# EXERCISE GOAL:
Word for word, reproduce every line of the data.

# DATA PROVIDED:

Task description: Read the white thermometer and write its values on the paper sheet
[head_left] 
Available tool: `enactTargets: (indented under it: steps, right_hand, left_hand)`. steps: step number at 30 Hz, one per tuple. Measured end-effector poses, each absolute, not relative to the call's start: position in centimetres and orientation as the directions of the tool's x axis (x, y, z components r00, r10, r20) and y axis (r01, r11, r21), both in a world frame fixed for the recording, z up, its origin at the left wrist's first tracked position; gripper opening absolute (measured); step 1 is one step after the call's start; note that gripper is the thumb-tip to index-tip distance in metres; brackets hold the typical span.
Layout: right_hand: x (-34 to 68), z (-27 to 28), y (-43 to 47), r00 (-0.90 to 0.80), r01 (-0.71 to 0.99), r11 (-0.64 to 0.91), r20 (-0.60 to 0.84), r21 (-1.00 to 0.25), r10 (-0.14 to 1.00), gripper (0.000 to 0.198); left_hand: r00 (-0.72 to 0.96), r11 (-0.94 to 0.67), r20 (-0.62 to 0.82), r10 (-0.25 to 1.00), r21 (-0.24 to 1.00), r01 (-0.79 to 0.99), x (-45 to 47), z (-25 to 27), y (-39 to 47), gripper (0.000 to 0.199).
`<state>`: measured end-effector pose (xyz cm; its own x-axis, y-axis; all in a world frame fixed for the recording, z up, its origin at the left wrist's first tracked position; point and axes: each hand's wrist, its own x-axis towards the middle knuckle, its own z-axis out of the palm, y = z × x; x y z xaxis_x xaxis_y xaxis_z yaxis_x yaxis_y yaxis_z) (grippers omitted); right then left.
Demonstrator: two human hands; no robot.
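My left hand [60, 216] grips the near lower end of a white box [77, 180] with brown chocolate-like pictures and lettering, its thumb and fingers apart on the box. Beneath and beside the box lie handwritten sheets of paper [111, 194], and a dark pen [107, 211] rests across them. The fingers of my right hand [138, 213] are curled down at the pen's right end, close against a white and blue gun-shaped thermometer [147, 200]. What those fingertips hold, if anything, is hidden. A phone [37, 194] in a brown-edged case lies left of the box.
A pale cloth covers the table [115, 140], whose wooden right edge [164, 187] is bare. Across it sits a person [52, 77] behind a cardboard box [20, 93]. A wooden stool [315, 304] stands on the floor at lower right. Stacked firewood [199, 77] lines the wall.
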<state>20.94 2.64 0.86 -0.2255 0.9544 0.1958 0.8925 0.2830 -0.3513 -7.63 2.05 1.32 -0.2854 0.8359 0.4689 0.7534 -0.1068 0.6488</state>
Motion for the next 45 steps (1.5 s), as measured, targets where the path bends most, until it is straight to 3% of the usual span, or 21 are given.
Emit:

# REPLY TO THE EXERCISE:
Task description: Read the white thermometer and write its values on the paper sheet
[head_left] 
Available tool: `enactTargets: (indented under it: steps, right_hand, left_hand)`. steps: step number at 30 Hz, one per tuple. Measured end-effector poses, each absolute, not relative to the call's start: position in centimetres and orientation as the directions of the tool's x axis (x, y, z components r00, r10, r20) and y axis (r01, r11, r21), both in a world frame fixed for the recording, z up, its origin at the left wrist's first tracked position; gripper opening absolute (measured); step 1 is one step after the call's start; note that gripper is the thumb-tip to index-tip distance in metres; brackets hold the typical span.
Layout: right_hand: x (-34 to 68), z (-27 to 28), y (-43 to 47), r00 (-0.90 to 0.80), r01 (-0.71 to 0.99), r11 (-0.64 to 0.91), r20 (-0.60 to 0.84), r21 (-1.00 to 0.25), r10 (-0.14 to 1.00), gripper (0.000 to 0.198); left_hand: r00 (-0.72 to 0.96), r11 (-0.94 to 0.67), r20 (-0.62 to 0.82), r10 (-0.25 to 1.00), r21 (-0.24 to 1.00), r01 (-0.79 to 0.99), x (-45 to 47), z (-25 to 27), y (-39 to 47), gripper (0.000 to 0.199).
`<state>`: measured end-effector pose (xyz cm; its own x-axis, y-axis; all in a world frame fixed for the recording, z up, its origin at the left wrist's first tracked position; point and axes: each hand's wrist, its own x-axis towards the middle knuckle, its own z-axis out of the palm, y = z × x; x y z xaxis_x xaxis_y xaxis_z yaxis_x yaxis_y yaxis_z) (grippers omitted); right then left.
Demonstrator: two human hands; no robot.
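My left hand [60, 216] grips the near lower end of a white box [77, 180] with brown chocolate-like pictures and lettering, its thumb and fingers apart on the box. Beneath and beside the box lie handwritten sheets of paper [111, 194], and a dark pen [107, 211] rests across them. The fingers of my right hand [138, 213] are curled down at the pen's right end, close against a white and blue gun-shaped thermometer [147, 200]. What those fingertips hold, if anything, is hidden. A phone [37, 194] in a brown-edged case lies left of the box.
A pale cloth covers the table [115, 140], whose wooden right edge [164, 187] is bare. Across it sits a person [52, 77] behind a cardboard box [20, 93]. A wooden stool [315, 304] stands on the floor at lower right. Stacked firewood [199, 77] lines the wall.
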<state>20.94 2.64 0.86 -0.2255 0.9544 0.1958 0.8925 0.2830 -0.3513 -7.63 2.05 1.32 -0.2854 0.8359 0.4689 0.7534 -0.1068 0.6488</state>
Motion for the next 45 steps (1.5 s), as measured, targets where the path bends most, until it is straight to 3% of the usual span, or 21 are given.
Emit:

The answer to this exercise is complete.